Autores principais:Portelada, Bruno Cláudio Marrucho
Assunto:Gerontologia - Teses de mestrado Exercício físico - Pessoas idosas Cuidados de saúde
Ano:2013
País:Portugal
Tipo de documento:dissertação de mestrado
Tipo de acesso:acesso aberto
Instituição associada:Universidade de Aveiro
Idioma:português
Origem:RIA - Repositório Institucional da Universidade de Aveiro
Descrição
Resumo:Objetivos: A inatividade é um problema comum na sociedade atual que tende a acentuar-se com a idade. Essa inatividade, juntamente com outros fatores, é responsável pelo surgimento de limitações funcionais. O presente trabalho tem como objetivo investigar a relação entre a atividade física e a funcionalidade percebida e a performance em adultos com mais de 60 anos nos cuidados de saúde primários. Métodos: Numa amostra de 147 participantes dos Cuidados de Saúde Primários foram avaliadas a funcionalidade percebida, através do World Health Organization Disability Assessment Schedule 2.0 (WHODAS 2.0), a performance, através da Short Physical Performance Battery (SPPB), o nível de atividade física, através da Rapid Assessment of Physical Activity (RAPA), e a dor. Resultados: A média da pontuação total da WHODAS de 12 itens foi de 19,16±7,15 num máximo possível de 60, que é indicativo de baixa limitação funcional.
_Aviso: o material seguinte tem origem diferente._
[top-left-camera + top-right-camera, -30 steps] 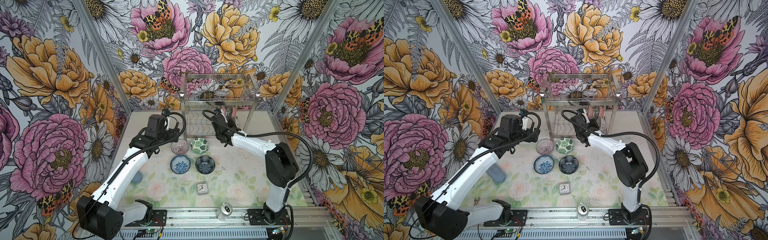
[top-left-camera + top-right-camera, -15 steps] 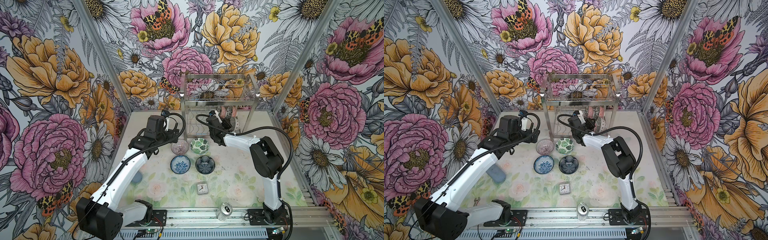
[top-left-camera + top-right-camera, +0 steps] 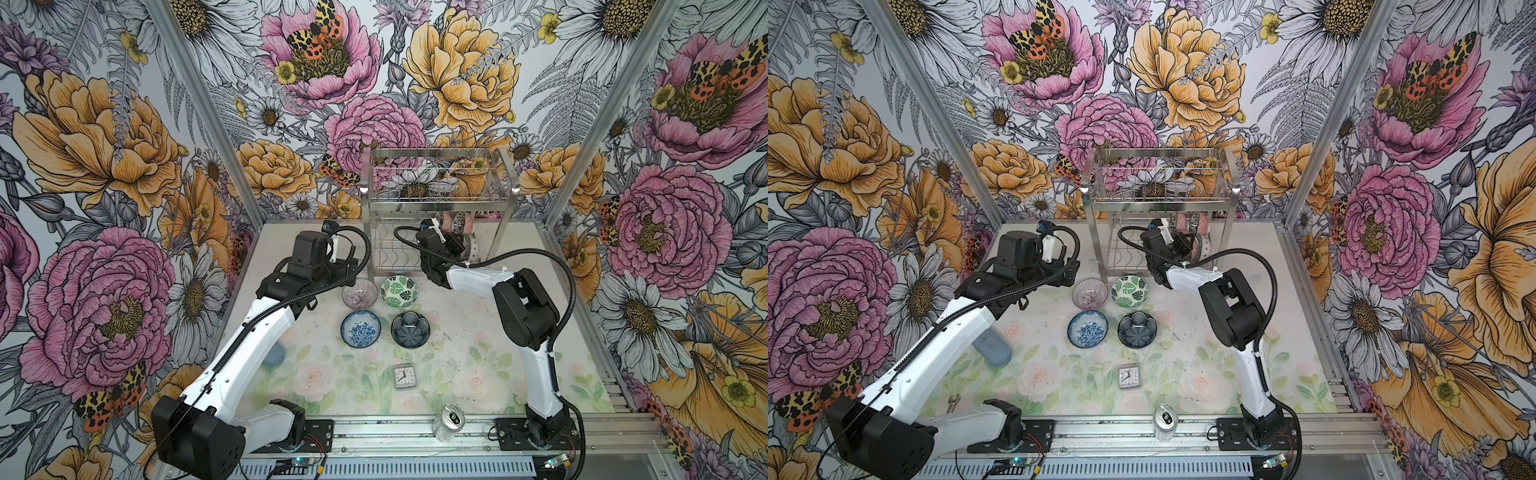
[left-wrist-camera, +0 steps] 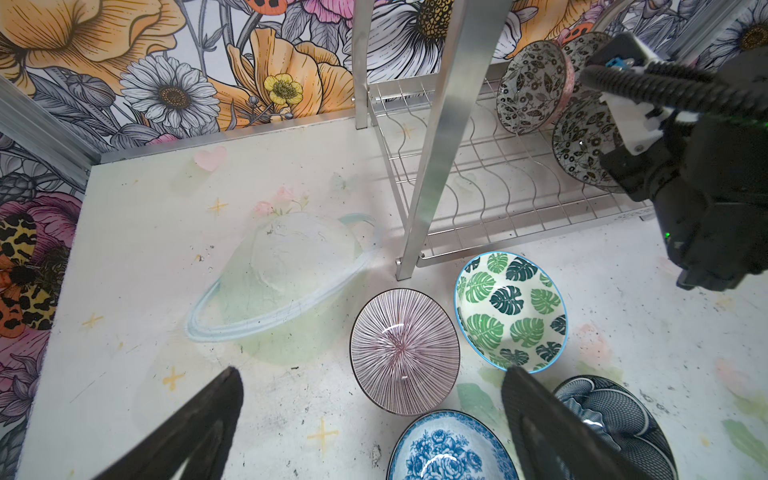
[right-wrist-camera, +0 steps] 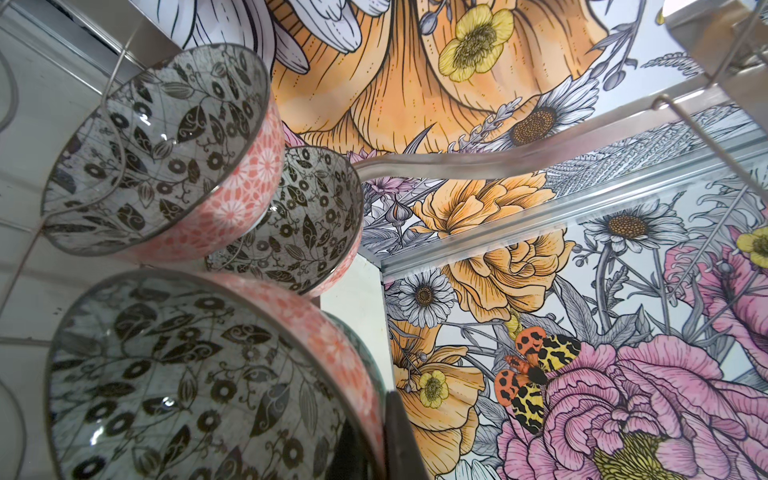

A média da pontuação total da SPPB foi de 8,15±2,48 num máximo de 12, o que é indicativo de boa performance funcional. Dos 147 participantes, 62,6% (92) tem um nível de atividade física que varia de sedentário a pouco ativo regular, incluindo apenas atividades leves. Apenas 10,2% (15) da amostra está num nível considerado ativo. A análise de regressão mostra que a atividade física, juntamente com a depressão e a intensidade da dor, explica 48% da variância em termos de funcionalidade percebida. Em relação à performance, os resultados indicam que a atividade física é o principal preditor da performance, explicando 29% da variância. Em conjunto com a intensidade da dor e com a idade, a atividade física explica 42% da variância. Conclusões: A atividade física funciona como fator preditor de funcionalidade percebida e de performance em adultos com 60 ou mais anos. É necessário fomentar a prática de atividade física nesta população para diminuir os níveis de inatividade e desta forma minorar ou atrasar o surgimento de limitações funcionais. O estudo reforça a complementaridade dos dois tipos de avaliação funcional (funcionalidade percebida e performance) e a necessidade de continuar a investigar de forma mais aprofundada a relação entre os vários fatores que intervêm na perda de funcionalidade.